# Starter use case: Predict flight delays

Version Date: November 2023

## Overview

This accelerator aims to assist DataRobot trial users by providing a guided walkthough of the trial experience. DataRobot suggests that you complete the Flight Delays sample use case in the graphical user interface first, and then return to this accelerator. 

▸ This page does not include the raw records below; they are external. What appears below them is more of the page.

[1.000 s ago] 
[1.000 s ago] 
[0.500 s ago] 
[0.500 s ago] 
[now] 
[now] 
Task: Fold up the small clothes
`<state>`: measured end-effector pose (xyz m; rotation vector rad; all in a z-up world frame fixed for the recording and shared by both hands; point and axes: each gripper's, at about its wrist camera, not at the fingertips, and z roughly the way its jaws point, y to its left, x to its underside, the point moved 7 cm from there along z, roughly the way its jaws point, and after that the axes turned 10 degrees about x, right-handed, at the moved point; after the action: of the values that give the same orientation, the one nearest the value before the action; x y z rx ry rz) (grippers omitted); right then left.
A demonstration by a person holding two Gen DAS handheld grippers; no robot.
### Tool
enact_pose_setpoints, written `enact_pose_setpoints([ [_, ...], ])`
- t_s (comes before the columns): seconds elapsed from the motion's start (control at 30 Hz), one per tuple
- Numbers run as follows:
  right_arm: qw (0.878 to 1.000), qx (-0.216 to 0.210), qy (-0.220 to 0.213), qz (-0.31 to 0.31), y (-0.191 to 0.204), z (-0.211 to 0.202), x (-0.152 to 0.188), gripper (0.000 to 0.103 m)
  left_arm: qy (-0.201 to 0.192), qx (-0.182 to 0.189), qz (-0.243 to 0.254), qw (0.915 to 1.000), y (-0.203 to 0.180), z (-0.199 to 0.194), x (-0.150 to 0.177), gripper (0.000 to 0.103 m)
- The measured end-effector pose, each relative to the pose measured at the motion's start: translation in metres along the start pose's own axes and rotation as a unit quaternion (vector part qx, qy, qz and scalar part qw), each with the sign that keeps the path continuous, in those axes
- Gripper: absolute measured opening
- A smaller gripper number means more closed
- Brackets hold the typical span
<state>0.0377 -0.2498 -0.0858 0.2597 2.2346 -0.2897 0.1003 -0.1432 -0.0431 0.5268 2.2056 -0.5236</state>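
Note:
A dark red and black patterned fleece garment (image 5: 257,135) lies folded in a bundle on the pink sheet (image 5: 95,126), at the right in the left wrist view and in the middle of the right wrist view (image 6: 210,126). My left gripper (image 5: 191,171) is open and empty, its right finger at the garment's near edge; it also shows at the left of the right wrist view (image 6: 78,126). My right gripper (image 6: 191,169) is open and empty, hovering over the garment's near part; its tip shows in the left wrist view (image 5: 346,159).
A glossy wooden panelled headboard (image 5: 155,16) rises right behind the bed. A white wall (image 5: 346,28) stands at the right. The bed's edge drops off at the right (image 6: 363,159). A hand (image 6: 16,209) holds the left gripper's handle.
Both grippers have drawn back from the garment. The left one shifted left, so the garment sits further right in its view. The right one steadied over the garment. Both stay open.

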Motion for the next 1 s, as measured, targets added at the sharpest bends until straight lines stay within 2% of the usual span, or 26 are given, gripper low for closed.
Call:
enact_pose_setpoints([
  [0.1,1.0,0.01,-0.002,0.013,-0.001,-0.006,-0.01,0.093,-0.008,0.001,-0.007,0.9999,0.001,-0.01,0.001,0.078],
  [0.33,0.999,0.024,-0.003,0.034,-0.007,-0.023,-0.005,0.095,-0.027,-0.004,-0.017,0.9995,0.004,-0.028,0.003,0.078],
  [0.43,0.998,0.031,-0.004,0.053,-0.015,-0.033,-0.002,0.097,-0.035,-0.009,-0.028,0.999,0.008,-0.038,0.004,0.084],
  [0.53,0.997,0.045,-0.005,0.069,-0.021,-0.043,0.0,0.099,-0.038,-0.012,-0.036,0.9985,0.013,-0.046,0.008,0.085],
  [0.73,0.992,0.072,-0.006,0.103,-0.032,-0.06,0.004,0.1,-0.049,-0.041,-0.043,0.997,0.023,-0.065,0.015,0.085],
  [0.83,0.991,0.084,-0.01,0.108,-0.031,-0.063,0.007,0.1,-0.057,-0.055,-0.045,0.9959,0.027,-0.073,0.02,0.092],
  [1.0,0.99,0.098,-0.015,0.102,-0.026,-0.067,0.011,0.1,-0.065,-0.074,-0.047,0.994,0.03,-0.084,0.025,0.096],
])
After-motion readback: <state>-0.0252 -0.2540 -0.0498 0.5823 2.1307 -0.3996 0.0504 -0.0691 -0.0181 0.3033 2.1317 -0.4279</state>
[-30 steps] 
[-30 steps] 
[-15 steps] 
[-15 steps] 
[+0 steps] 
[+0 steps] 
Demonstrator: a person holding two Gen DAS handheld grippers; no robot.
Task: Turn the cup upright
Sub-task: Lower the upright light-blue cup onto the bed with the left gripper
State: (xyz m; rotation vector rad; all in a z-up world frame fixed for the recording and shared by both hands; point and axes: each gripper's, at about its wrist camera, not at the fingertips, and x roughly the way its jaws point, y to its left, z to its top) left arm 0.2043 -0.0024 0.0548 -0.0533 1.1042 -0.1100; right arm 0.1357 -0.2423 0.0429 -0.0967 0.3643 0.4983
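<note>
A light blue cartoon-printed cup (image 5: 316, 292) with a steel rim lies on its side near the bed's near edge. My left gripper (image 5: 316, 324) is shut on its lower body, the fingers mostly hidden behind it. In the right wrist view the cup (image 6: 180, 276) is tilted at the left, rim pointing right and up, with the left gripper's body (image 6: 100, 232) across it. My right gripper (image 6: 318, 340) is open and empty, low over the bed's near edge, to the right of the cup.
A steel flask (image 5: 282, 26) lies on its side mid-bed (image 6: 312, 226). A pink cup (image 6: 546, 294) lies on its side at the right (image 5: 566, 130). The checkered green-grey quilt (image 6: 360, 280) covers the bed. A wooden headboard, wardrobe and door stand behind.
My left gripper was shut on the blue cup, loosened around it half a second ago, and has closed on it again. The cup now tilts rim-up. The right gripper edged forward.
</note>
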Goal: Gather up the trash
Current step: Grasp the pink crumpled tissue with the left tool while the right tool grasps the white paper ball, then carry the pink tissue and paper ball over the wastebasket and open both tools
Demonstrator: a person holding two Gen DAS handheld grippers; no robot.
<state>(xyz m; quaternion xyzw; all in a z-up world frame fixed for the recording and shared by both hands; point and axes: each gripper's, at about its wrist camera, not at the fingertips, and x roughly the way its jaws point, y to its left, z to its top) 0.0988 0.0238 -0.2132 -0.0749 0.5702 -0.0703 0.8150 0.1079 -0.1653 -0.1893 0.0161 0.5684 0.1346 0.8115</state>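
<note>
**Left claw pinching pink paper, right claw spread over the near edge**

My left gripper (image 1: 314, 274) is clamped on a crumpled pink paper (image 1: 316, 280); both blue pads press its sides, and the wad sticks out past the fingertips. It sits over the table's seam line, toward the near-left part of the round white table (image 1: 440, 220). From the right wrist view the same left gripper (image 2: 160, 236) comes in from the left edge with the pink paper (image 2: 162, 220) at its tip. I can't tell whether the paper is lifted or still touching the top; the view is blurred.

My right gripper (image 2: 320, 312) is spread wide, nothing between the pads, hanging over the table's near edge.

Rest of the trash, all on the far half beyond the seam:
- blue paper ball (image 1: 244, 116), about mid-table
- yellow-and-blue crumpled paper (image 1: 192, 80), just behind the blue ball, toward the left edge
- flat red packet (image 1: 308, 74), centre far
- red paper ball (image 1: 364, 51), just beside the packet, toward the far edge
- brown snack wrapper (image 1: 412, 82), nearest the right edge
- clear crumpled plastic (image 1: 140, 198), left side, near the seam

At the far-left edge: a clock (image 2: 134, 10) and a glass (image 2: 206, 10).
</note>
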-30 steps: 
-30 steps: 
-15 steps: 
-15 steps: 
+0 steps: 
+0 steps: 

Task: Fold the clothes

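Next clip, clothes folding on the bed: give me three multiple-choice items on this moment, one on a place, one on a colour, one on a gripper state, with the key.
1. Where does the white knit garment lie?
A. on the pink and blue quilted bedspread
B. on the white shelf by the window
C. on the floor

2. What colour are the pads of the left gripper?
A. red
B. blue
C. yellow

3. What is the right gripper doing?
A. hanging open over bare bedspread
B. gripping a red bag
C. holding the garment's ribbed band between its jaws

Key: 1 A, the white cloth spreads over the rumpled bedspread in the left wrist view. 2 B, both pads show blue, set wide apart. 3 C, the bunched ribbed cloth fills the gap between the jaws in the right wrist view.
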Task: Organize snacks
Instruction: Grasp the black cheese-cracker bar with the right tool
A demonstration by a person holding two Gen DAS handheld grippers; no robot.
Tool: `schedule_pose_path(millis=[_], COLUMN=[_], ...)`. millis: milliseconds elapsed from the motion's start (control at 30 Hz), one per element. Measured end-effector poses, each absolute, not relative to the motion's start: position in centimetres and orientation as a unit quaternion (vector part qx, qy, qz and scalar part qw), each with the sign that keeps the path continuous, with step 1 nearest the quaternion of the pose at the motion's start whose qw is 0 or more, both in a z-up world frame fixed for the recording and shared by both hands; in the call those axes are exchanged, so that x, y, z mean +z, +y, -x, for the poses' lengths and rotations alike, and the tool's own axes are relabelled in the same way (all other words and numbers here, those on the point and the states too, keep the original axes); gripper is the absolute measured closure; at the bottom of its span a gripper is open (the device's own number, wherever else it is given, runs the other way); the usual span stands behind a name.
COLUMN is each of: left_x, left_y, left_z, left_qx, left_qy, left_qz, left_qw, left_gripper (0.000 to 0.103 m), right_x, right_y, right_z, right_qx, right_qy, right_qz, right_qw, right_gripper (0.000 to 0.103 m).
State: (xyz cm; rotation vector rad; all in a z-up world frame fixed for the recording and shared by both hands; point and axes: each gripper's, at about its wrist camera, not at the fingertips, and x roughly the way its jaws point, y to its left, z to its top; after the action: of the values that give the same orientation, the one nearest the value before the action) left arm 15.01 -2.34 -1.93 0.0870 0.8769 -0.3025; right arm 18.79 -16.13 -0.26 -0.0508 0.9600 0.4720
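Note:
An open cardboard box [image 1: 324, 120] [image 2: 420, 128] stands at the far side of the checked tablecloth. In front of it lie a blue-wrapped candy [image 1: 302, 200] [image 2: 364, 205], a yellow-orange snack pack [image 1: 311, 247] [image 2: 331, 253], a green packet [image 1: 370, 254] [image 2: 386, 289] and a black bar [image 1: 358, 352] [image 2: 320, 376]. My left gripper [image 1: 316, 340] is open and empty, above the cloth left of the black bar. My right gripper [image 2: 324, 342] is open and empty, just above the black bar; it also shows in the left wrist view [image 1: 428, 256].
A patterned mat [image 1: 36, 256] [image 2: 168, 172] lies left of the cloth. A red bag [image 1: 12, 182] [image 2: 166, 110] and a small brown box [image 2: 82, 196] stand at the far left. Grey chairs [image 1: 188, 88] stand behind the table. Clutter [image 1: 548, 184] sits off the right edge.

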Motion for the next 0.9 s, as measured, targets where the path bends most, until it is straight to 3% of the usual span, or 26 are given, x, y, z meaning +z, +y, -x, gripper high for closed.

In this notebook, you will:

 * Create a use case folder.
 * Import data from an S3 bucket (this differs from the in-software walkthrough tutorial).
 * Perform a data wrangling operation to create the target feature with code (this also differs from the in-software walkthrough tutorial).
 * Register the wrangled data set.
 * Explore the new data set.
 * Create an experiment and allow DataRobot automation to populate it with many modeling pipelines.
 * Explore model insights for the best performing model.
 * View the modeling pipeline for the best performing model.
 * Register a model in the Model Registry.
 * Configure a deployment.
 * Create a deployment.
 * Make predictions using the deployment.
 * Review deployment metrics.


### Data source

Information on flight delays is made available by the [Bureau of Transportation Statistics](https://www.transtats.bts.gov/ONTIME/Departures.aspx). DataRobot downloaded data from this website in April 2023 and made minor modifications to prepare it for use in this accelerator. 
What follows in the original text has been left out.